J’ai fait mes premiers pas à l’âge de 10 ans sur les planches d’un des premiers théâtres d’avant-garde au Québec, qui abordait la création de façon expérimentale. Si, depuis, mes horizons se sont élargis, que ce soit par mon passage à l’École Nationale, à l'INIS (Institue Nationale de l'Image et du Son) ou au sein des théâtres institutionnels où j’ai joués, j’ai toujours eu une attirance naturelle pour les créateurs ayant une vision alternative.

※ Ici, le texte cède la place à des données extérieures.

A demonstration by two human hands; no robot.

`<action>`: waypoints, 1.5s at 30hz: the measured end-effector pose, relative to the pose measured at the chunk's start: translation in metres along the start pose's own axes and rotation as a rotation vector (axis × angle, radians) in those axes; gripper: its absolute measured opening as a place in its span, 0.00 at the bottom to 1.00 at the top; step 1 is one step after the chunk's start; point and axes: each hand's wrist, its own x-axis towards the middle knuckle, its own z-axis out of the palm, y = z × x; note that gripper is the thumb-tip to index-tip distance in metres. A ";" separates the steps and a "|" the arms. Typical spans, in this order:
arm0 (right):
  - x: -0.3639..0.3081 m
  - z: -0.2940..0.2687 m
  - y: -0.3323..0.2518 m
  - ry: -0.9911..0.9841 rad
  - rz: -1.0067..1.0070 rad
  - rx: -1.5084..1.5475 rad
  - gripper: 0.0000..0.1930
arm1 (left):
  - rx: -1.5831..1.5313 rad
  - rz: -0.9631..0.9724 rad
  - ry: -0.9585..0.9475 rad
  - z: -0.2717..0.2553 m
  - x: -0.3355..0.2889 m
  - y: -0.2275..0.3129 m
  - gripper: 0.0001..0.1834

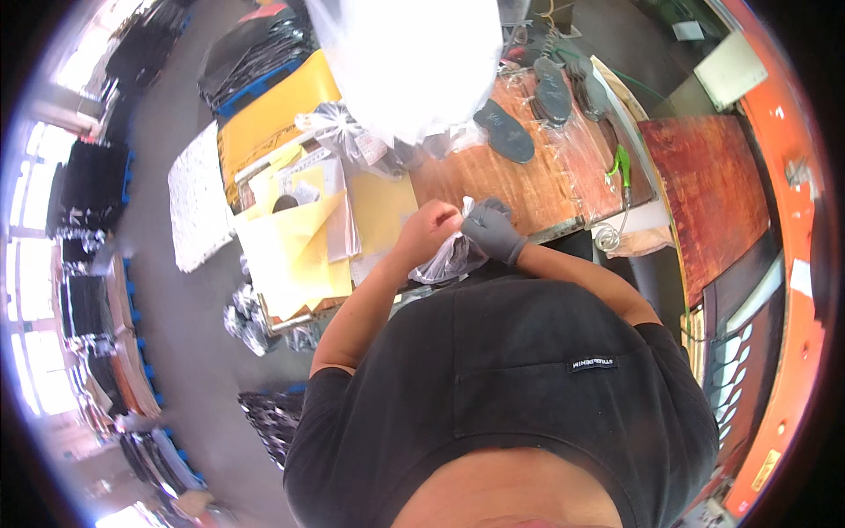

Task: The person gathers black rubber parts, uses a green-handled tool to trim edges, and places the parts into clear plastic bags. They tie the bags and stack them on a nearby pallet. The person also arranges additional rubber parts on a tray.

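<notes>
My bare left hand (431, 231) and my gloved grey right hand (493, 231) meet close to my body, at the near edge of a wooden worktable (480, 180). Between them is the gathered top of a clear plastic bag (453, 260), pinched in curled fingers on both sides. The bag hangs below the hands; something greyish shows through it, but its kind cannot be made out. Beyond the hands lie a dark grey shoe sole (506, 134) and a second sole (552, 92).
Yellow paper sheets (299, 251) cover the table's left part, with crumpled clear plastic (343, 128) behind them. A glaring white shape (409, 62) hangs over the far side. At right are a green-handled tool (622, 165) with a coiled cord and an orange frame (783, 114).
</notes>
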 end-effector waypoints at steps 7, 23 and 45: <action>-0.003 -0.011 -0.018 0.126 0.084 0.179 0.18 | -0.218 -0.261 0.099 -0.024 0.089 -0.062 0.20; 0.025 -0.061 0.008 0.405 0.092 0.318 0.21 | 0.551 -0.054 0.071 -0.093 0.238 -0.100 0.23; 0.035 -0.064 0.034 0.257 0.043 0.515 0.21 | 0.752 0.306 0.036 -0.076 0.253 -0.089 0.27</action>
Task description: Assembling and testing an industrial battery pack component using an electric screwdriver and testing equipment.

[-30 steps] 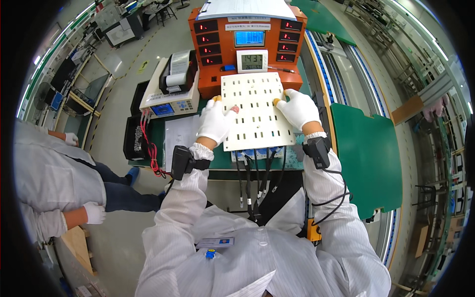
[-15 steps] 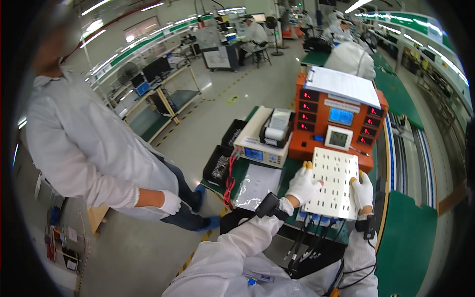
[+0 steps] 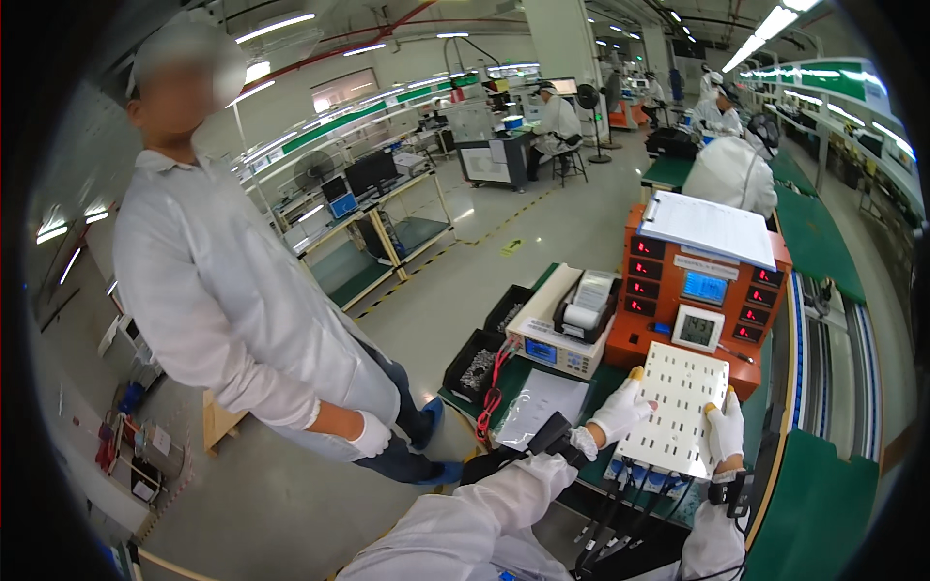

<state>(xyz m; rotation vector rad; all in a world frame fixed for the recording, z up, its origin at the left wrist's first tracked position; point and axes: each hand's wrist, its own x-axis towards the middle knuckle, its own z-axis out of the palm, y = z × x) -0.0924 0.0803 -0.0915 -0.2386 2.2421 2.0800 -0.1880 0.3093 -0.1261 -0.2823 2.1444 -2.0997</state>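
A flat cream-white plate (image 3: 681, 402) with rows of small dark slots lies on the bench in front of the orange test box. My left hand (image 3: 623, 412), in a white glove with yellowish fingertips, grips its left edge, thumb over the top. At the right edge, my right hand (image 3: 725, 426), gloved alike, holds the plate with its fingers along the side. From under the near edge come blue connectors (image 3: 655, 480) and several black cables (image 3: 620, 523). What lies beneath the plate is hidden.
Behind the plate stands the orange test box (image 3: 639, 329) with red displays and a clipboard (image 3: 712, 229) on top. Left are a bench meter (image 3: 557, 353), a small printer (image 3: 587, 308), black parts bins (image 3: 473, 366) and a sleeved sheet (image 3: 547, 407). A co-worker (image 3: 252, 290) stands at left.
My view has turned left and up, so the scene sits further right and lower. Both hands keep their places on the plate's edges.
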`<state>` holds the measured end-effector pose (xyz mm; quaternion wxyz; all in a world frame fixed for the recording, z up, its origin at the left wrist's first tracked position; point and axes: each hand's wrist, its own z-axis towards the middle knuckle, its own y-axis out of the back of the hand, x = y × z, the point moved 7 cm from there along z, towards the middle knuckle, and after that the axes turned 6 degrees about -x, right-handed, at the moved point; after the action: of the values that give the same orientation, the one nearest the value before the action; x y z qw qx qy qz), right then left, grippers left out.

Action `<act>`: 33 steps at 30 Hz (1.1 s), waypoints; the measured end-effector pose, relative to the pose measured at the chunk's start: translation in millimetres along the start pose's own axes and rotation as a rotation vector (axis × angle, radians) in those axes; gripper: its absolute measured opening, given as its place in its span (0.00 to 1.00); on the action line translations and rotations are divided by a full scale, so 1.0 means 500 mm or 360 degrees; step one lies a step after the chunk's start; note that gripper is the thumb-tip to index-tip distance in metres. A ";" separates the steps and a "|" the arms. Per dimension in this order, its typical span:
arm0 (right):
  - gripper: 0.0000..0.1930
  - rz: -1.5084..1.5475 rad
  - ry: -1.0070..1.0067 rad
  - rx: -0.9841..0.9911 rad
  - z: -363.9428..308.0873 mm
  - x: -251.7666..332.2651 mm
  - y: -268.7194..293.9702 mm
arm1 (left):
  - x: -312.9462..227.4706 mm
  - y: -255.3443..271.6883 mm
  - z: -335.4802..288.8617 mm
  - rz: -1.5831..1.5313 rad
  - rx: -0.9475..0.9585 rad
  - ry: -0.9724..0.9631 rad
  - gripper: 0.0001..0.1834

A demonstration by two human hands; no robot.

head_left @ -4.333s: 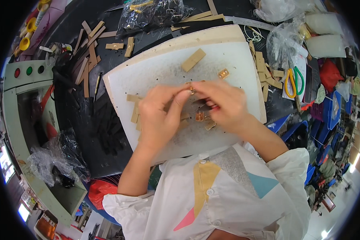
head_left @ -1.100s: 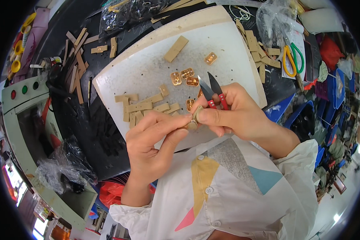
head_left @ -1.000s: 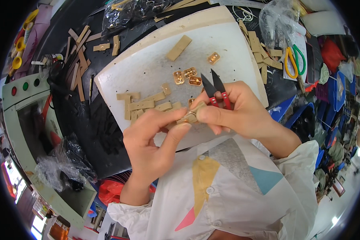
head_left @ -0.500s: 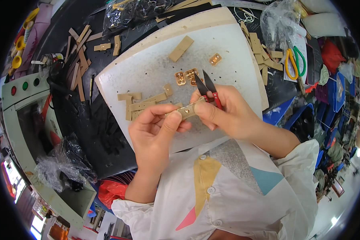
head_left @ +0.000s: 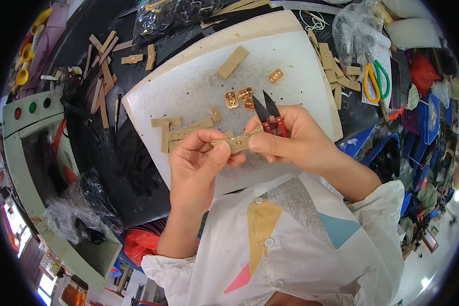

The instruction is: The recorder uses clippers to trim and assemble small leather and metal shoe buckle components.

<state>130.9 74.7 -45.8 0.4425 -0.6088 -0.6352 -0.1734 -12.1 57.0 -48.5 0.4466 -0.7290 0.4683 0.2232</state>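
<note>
A small tan strap piece [head_left: 238, 142] with a gold metal fitting is held between both hands over a white work board [head_left: 188, 86]. My left hand [head_left: 196, 166] pinches its left end. My right hand [head_left: 290, 140] pinches its right end and also holds small red-handled snips [head_left: 270, 113], blades apart and pointing up. Three gold buckles [head_left: 238, 98] lie on the board just beyond the snips, one further right [head_left: 275, 76]. Several tan strips [head_left: 181, 130] lie left of the hands, and a longer tan strip [head_left: 233, 61] lies higher up.
More tan strips [head_left: 102, 76] are scattered on the dark table at upper left and at the right [head_left: 334, 71]. Green-handled scissors [head_left: 375, 79] lie at right near plastic bags [head_left: 359, 25]. A green machine [head_left: 30, 132] with coloured buttons stands at left.
Earlier both hands worked low on the board. Since then they lifted the strap piece, the right hand gained the snips, and the piece now sits level between the fingertips.
</note>
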 end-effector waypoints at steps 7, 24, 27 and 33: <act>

Bien que fortement attirée par des formes d’arts vivants qui font d’abord appel au corps (danse, arts du cirque…), mon amour pour les mots, pour les acteurs/actrices ainsi que le plaisir que j’ai à diriger ces derniers, m’ont amenée à chercher dans mon travail la symbiose entre la parole et l’image, l’hyperréalisme et l’impressionnisme, le dit et le non-dit, le rationnel et l’absurde.

 

Le travail

 

​Cette curiosité pour de multiples formes d’art a orienté ma démarche vers des structures créatives hybrides mêlant mouvement, texte et musique. Se sont insérés dans mon travail ce que j’appelle des « tableaux musicaux impressionnistes » que l’on retrouve dans la plupart de mes mises en scène. Ainsi, dans En attendant Cécile, les personnages transposaient dans des scènes absurdes à l’allure de « lipsync » leurs désirs cachés, leurs peurs. Dans L’amitié en 4 paiements faciles, j’ai exploré les zones plus obscures de l’amitié dans des tableaux musicaux chorégraphiés. L’intégration de ces entre-scènes hors du réalisme, permet de mettre en lumière de façon tangible ces émotions extrêmes qui existent entre les mots et qui en sont le moteur, et d’en explorer les limites.

 

La musique

 

​Imaginer un spectacle sans elle m’est impossible, car elle est intrinsèque à mon travail. L’écoute musicale est une partie importante du processus. Je me nourris de musiques de toutes sortes. Certaines s’imposent d’elles-mêmes, faisant jaillir des images qui m’inspirent ensuite les tableaux évoqués plus haut.